Lorsque le groupe Lessebo s’est présenté comme candidat à la reprise, l’État et les collectivités locales étaient même prêts à abonder le financement à hauteur de 32 millions d’euros pour l’aider. Mais lorsque le tribunal de commerce a demandé au groupe d’apporter 33 millions d’euros de son côté, il a retiré sa proposition de reprise.
Le résultat est tombé vendredi 29 mars : la liquidation judiciaire a été décidée, avec près de 800 travailleurs qui se retrouvent sur le carreau, sans compter les sous-traitants.
Quant au groupe Sequana, qui est à l’origine de cette situation parce qu’il veut se débarrasser de la production de papier qu’il ne juge plus assez rentable – un groupe dont l’État est actionnaire à hauteur de 15 % – il n’aura eu aucun compte à rendre.

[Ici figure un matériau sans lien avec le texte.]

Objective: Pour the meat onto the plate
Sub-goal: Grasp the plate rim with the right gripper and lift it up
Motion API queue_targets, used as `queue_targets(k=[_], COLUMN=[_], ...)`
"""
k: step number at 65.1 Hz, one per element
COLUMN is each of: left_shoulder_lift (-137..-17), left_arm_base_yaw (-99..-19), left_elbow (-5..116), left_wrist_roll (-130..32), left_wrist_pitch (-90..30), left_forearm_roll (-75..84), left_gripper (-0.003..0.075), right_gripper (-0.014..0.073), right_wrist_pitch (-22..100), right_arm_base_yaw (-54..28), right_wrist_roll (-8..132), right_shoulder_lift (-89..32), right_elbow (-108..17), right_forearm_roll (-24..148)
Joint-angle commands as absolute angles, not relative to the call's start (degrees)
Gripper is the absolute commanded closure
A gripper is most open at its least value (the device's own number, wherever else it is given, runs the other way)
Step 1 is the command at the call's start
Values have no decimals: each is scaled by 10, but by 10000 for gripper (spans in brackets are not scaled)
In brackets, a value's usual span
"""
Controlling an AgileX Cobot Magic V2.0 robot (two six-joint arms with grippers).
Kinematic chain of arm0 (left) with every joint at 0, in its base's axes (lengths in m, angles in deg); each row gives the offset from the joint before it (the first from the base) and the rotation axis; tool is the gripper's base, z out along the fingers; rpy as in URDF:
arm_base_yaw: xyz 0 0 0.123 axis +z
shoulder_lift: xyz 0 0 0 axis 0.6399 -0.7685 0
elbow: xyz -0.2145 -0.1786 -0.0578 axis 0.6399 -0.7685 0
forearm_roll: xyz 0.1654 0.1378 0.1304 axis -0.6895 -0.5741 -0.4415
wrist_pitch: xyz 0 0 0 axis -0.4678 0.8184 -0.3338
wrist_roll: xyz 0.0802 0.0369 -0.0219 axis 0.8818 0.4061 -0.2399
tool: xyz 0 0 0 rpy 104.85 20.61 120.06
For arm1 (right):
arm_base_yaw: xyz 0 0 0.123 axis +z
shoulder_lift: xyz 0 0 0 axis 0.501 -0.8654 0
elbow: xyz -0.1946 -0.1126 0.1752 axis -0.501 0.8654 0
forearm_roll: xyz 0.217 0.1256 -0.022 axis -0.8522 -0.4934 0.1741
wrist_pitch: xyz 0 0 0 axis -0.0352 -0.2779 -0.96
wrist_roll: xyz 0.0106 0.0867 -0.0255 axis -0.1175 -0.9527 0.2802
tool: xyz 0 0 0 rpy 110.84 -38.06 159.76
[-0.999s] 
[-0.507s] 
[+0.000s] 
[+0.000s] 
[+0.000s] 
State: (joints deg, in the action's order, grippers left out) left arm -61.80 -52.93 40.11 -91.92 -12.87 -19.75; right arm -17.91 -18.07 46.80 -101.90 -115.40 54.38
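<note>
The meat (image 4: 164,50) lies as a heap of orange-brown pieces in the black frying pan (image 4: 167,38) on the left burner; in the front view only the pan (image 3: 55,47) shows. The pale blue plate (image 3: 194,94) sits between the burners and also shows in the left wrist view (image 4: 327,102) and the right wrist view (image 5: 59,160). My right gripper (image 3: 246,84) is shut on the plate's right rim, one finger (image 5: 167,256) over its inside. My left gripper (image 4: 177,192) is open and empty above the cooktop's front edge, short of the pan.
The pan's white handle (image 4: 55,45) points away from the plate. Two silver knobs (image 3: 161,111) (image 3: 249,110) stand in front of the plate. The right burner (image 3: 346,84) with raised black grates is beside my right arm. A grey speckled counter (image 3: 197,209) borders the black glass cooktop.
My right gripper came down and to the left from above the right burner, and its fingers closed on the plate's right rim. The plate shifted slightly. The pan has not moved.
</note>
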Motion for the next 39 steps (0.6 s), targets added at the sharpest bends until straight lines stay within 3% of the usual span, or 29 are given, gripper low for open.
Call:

Depuis, le préfet et la présidente de Région ont réuni une cellule de crise pour aider les travailleurs d’Arjo à retrouver un travail. « À situation exceptionnelle, nous proposons aujourd’hui des mesures exceptionnelles » a affirmé sans honte la présidente de Région, avant d’annoncer que celle-ci et l’État allaient débloquer… 2,5 millions d’euros pour la formation et 900 000 euros « d’aides à la mobilité ».
De la formation… Voilà qui va faire une belle jambe aux travailleurs du sud Sarthe déjà bien sinistré ! Mais surtout, ces 2,5 millions sonnent comme une insulte pour les travailleurs alors que, il y a une semaine encore, l’État était prêt à offrir 32 millions à un patron qui aurait repris les usines.
2,5 millions pour les travailleurs, 32 pour les patrons, de quoi voir rouge !
Lundi 1er avril, un petit groupe d’ouvriers de la papeterie de Bessé-sur-Braye s’est retrouvé sur le parking en face de l’usine. Ils ont commencé à enflammer palettes et rouleaux de papier pour témoigner de leur rage. Le sentiment qui se développe chez quelques ouvriers est qu’on les a lanternés avant de chercher à se débarrasser d’eux. Mais les travailleurs d’Arjowiggins n’ont peut-être pas fini de faire parler d’eux.